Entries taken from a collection
────────────────
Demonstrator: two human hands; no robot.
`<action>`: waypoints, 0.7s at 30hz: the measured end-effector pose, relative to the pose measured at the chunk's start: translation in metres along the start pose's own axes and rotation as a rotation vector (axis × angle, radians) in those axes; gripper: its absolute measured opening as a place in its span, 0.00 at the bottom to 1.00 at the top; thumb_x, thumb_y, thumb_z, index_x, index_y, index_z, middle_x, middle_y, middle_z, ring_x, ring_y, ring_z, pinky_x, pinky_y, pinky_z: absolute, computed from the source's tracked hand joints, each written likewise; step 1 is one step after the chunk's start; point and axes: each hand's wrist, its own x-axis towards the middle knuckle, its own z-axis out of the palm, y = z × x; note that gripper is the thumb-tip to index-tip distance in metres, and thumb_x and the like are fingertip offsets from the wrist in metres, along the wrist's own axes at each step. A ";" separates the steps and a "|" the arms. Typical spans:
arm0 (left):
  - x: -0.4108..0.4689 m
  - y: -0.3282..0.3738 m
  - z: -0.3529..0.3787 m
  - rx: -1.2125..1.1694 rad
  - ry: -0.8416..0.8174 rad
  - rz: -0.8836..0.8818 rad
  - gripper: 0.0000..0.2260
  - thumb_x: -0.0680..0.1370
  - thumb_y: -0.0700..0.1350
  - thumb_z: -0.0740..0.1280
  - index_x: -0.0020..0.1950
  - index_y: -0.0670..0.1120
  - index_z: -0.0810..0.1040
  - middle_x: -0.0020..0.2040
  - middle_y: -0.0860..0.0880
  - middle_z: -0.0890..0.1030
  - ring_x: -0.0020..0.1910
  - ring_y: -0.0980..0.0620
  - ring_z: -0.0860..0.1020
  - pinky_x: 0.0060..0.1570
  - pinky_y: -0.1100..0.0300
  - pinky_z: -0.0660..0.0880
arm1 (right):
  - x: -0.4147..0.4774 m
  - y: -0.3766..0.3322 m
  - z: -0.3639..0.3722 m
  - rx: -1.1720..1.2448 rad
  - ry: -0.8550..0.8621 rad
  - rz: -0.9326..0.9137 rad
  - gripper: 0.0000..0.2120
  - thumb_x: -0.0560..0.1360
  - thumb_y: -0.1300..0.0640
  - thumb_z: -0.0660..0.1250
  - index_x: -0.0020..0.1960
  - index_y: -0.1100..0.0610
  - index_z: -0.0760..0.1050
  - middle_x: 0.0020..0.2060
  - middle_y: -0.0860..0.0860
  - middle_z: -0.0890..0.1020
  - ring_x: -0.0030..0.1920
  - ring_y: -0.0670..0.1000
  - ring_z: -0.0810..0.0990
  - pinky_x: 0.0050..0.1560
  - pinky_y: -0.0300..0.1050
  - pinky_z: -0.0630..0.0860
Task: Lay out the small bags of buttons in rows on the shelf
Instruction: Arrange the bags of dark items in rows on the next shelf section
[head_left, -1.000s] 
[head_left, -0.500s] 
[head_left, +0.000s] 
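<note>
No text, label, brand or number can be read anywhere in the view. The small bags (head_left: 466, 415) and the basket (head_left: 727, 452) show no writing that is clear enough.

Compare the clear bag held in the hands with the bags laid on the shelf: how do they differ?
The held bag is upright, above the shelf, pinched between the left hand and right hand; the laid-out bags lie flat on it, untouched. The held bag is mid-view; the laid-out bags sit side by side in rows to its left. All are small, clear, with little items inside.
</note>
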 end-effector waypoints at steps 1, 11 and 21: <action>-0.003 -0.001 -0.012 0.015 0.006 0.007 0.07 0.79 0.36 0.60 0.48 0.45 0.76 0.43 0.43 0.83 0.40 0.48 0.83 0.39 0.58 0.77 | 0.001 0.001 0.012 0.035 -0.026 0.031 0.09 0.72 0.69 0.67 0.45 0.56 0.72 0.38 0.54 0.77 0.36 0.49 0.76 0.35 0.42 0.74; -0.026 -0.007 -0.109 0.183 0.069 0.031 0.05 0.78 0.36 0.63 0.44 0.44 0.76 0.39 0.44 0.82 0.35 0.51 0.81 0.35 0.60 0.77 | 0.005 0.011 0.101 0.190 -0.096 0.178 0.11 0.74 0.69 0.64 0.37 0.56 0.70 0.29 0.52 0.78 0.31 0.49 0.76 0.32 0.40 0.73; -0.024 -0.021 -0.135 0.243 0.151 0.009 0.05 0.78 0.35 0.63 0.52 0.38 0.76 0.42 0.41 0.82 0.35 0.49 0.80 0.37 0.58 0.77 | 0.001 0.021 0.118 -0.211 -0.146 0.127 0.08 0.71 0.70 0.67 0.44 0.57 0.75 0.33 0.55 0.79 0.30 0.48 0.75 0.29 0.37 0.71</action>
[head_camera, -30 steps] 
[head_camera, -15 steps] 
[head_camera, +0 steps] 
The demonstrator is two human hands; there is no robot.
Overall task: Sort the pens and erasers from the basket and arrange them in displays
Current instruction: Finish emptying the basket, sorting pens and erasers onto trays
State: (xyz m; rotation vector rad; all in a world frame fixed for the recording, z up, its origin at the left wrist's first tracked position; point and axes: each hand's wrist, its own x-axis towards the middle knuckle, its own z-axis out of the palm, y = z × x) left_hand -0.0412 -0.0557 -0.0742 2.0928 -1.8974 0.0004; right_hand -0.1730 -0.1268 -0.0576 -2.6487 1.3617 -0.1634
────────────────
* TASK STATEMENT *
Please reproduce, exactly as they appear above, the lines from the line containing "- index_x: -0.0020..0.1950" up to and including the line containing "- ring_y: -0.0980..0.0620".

* ANSWER FOR THIS EXERCISE *
  - index_x: -0.0020..0.1950
  - index_y: -0.0670..0.1120
  - index_z: -0.0810..0.1040
  - middle_x: -0.0020..0.2040
  - middle_y: -0.0860..0.0880
  - middle_z: -0.0890..0.1030
  - ring_x: -0.0020..0.1910
  - ring_y: -0.0980..0.0620

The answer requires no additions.